[Provided data — start]
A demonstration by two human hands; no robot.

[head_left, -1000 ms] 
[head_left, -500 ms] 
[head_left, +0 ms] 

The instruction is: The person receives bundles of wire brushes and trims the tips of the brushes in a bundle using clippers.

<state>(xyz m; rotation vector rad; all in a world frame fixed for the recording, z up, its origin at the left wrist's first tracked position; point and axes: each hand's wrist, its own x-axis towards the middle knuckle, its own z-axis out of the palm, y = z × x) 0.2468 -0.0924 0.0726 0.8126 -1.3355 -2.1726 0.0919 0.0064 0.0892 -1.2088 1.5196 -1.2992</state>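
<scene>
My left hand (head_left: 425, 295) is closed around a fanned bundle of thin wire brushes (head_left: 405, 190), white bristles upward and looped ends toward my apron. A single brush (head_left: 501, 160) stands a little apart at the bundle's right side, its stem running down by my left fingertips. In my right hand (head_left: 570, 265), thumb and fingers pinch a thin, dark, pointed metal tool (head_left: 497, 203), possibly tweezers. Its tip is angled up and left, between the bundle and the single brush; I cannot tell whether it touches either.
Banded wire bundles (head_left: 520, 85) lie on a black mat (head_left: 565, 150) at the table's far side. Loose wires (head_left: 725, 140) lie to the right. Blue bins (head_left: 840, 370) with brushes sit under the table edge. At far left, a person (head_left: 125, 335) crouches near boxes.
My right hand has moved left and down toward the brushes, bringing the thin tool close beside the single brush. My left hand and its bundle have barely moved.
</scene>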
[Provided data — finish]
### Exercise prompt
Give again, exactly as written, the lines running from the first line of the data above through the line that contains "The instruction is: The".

### Output of the exercise
A demonstration by two human hands; no robot.

[head_left, -1000 ms] 
[head_left, -500 ms] 
[head_left, +0 ms] 

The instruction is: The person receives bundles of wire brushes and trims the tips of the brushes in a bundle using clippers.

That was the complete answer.